Note: If you have a vSphere with Tanzu environment, you must follow the specified order when shutting down or starting up the components. For more information, see "Shutdown and Startup of VMware Cloud Foundation" in the
VMware Cloud Foundation Operations Guide.
Procedure
- Shut down the vSAN cluster.
- Check the vSAN Skyline Health to confirm that the cluster is healthy.
- Power off all virtual machines (VMs) running in the vSAN cluster, if vCenter Server is not hosted on the cluster. If vCenter Server is hosted in the vSAN cluster, do not power off the vCenter Server VM or service VMs (such as DNS, Active Directory) used by vCenter Server.
- If vSAN file service is enabled in the vSAN cluster, you must deactivate the file service. Deactivating the vSAN file service removes the empty file service domain. If you want to retain the empty file service domain after restarting the vSAN cluster, you must create an NFS or SMB file share before deactivating the vSAN file service.
- Click the Configure tab and turn off HA. As a result, the cluster does not register host shutdowns as failures.
For vSphere 7.0 U1 and later, enable vCLS retreat mode. For more information, see the VMware knowledge base article at https://kb.vmware.com/s/article/80472.
- Verify that all resynchronization tasks are complete.
Click the Monitor tab and select vSAN > Resyncing Objects.
- If vCenter Server is hosted on the vSAN cluster, power off the vCenter Server VM.

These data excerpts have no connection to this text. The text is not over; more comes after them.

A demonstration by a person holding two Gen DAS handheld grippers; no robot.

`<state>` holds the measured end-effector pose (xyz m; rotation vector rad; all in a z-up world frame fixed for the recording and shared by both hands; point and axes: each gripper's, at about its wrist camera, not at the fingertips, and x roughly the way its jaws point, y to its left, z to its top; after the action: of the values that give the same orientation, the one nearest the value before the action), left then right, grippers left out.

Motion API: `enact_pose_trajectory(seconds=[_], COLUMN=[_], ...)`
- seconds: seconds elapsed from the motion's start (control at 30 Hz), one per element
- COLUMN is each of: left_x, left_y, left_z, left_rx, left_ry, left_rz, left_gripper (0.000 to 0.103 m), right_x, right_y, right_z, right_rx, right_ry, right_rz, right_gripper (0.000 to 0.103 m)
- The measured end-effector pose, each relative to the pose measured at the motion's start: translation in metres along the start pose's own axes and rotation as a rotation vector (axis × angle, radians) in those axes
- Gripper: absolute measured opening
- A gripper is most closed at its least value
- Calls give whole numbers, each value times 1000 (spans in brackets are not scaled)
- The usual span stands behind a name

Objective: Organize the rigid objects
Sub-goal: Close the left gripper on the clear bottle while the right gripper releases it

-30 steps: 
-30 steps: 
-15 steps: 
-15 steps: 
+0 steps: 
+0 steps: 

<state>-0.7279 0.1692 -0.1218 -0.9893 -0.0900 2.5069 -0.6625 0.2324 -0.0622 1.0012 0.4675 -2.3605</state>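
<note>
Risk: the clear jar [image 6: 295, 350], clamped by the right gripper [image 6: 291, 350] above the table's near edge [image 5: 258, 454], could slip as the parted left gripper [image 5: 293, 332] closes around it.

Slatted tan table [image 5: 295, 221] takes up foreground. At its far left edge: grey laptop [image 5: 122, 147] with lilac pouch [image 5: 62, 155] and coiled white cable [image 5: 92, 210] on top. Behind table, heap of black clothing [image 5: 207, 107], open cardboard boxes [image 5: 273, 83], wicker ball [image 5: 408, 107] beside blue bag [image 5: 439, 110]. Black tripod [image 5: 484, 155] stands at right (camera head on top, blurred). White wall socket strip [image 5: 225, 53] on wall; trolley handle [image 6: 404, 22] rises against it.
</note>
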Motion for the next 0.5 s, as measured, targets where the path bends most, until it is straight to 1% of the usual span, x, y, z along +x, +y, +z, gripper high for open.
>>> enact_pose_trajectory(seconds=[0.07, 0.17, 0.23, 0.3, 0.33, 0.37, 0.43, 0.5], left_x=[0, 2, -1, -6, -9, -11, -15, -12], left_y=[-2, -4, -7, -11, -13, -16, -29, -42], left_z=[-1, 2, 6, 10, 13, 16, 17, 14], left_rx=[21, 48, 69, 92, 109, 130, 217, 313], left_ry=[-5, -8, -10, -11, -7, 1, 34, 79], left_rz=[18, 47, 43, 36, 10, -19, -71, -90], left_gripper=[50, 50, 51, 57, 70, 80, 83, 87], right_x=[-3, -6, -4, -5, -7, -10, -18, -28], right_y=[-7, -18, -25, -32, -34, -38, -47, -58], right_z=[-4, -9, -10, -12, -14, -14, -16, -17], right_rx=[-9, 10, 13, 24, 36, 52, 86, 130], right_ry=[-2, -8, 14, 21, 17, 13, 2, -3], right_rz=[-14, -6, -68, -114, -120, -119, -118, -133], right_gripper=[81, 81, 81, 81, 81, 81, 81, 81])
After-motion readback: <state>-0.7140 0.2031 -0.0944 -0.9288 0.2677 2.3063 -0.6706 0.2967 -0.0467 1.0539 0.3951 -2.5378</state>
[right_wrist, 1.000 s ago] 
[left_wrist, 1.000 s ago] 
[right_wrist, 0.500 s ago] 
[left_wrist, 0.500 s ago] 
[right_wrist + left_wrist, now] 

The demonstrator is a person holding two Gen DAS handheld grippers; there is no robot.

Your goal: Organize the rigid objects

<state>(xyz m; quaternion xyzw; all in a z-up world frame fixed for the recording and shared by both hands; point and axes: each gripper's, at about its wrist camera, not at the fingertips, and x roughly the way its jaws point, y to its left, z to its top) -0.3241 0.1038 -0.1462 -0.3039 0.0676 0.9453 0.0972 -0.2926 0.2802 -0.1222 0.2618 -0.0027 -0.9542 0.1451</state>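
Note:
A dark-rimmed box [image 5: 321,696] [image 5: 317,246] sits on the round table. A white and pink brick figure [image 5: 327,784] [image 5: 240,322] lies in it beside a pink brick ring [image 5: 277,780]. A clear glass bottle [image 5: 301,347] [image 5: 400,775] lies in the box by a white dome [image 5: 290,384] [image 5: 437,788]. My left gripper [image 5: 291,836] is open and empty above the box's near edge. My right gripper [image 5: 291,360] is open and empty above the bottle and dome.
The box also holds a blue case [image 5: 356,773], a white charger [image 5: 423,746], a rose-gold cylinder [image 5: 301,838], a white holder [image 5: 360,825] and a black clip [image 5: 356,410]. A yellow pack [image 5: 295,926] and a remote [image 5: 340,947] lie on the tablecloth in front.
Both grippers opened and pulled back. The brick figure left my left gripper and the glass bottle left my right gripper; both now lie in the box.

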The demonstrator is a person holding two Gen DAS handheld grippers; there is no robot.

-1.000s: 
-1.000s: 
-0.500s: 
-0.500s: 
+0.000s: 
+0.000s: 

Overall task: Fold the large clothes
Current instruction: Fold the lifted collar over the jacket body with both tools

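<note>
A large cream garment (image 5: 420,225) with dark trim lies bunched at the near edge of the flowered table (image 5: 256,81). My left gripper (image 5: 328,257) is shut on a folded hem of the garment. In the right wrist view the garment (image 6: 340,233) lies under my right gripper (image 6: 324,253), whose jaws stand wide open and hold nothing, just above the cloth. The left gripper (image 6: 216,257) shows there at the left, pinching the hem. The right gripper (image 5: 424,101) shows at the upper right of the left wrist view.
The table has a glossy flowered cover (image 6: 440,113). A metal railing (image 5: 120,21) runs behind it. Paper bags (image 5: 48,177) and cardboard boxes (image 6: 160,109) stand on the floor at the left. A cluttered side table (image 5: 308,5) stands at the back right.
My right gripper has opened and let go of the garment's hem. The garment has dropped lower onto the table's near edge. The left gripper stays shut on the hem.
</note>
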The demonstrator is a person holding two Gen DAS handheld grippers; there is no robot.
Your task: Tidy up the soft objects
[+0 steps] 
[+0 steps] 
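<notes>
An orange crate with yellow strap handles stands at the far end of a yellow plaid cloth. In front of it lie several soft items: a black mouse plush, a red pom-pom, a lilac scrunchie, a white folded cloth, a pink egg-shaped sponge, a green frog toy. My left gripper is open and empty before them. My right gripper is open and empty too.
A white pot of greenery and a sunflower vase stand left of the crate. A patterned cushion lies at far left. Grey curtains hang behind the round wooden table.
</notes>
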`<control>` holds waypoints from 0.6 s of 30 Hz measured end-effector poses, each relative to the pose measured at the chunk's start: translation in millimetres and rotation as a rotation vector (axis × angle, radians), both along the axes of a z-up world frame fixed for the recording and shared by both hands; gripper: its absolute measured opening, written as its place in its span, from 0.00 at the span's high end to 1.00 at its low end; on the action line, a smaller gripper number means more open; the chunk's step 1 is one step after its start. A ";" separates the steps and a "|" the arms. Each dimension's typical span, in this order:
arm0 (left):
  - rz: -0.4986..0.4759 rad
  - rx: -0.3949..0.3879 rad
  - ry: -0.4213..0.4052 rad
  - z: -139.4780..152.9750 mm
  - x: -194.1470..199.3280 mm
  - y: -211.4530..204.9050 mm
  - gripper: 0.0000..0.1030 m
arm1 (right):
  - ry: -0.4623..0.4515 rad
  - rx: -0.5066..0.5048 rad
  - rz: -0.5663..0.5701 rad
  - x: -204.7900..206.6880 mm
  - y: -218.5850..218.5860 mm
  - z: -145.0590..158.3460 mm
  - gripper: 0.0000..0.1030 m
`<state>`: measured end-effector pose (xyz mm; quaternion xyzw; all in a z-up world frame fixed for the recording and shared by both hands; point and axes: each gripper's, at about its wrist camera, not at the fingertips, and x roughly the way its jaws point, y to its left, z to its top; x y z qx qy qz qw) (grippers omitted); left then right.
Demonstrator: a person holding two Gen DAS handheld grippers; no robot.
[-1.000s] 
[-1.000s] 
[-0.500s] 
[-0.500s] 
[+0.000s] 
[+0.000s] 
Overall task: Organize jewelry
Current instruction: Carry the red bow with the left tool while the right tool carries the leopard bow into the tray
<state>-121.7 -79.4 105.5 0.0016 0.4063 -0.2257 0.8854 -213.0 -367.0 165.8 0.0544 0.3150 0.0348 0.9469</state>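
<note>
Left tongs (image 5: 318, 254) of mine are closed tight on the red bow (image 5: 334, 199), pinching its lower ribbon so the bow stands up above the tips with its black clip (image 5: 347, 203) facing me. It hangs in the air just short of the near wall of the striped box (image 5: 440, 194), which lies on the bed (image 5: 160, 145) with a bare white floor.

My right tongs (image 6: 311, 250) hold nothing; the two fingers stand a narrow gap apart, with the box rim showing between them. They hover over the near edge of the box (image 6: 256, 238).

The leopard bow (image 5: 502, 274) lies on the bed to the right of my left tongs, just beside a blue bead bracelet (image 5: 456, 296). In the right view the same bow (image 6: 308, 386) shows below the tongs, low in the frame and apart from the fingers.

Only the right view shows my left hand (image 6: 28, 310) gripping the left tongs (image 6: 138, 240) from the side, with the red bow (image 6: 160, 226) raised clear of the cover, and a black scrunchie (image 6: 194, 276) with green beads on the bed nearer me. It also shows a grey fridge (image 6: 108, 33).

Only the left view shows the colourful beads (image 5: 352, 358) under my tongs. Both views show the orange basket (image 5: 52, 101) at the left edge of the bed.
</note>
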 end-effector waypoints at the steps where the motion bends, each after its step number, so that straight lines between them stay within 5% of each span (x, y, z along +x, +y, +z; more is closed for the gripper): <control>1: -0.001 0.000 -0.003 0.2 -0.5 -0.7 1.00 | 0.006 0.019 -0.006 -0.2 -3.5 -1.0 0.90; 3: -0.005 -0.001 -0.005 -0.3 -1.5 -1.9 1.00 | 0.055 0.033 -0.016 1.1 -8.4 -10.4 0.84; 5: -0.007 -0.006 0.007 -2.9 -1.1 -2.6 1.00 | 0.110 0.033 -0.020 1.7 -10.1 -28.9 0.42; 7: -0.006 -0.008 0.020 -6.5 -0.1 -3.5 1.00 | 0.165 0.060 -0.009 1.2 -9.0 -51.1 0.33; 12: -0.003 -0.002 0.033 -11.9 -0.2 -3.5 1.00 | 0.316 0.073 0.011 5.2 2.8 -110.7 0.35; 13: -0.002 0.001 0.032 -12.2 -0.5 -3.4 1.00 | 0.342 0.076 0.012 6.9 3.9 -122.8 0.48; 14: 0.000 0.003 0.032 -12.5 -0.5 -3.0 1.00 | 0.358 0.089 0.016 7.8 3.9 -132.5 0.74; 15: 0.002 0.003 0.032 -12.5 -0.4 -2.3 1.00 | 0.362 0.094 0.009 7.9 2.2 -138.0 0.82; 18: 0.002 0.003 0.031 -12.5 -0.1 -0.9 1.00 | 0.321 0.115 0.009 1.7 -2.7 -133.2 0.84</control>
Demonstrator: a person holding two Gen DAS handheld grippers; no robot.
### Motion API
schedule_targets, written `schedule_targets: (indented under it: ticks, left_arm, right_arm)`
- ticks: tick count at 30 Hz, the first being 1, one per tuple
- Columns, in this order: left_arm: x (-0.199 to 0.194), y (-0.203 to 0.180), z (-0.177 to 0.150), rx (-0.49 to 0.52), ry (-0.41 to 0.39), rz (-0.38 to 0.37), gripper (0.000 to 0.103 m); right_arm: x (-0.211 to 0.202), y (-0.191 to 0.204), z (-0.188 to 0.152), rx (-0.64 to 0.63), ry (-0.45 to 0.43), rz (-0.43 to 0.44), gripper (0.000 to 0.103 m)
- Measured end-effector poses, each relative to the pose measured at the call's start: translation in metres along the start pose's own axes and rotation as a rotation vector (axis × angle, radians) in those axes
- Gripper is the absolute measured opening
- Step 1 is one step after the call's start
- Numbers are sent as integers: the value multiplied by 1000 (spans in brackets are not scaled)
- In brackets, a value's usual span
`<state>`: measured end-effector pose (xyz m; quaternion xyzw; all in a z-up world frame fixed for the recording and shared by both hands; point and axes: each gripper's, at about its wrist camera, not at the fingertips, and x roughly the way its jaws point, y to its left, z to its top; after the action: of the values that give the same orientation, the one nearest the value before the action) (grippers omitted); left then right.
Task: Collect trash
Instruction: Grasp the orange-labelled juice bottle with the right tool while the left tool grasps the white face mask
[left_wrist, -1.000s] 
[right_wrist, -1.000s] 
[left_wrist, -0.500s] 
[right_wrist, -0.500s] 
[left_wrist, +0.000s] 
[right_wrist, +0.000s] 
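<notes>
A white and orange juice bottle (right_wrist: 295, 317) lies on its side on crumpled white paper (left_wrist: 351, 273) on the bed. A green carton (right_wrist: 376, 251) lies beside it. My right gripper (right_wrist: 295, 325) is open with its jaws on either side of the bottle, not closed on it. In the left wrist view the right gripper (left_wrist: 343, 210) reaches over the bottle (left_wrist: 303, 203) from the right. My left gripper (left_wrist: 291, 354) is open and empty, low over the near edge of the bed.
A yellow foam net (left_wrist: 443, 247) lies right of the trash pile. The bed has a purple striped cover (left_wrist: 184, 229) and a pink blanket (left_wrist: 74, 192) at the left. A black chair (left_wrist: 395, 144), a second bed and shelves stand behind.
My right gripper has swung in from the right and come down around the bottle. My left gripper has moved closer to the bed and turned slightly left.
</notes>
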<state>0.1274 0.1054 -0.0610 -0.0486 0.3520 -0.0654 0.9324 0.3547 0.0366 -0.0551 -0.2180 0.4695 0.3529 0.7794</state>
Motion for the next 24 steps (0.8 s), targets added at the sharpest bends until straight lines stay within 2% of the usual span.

Make a note of the host that runs the vCenter Server VM. It is the host where you must restart the vCenter Server VM.
- Deactivate cluster member updates from vCenter Server by running the following command on the ESXi hosts in the cluster. Ensure that you run the following command on all the hosts.
esxcfg-advcfg -s 1 /VSAN/IgnoreClusterMemberListUpdates
- Log in to any host in the cluster other than the witness host.
- Run the following command only on that host. If you run the command on multiple hosts concurrently, it may cause a race condition causing unexpected results.
python /usr/lib/vmware/vsan/bin/reboot_helper.py prepare
The command returns and prints the following:
Cluster preparation is done.Note:- The cluster is fully partitioned after the successful completion of the command.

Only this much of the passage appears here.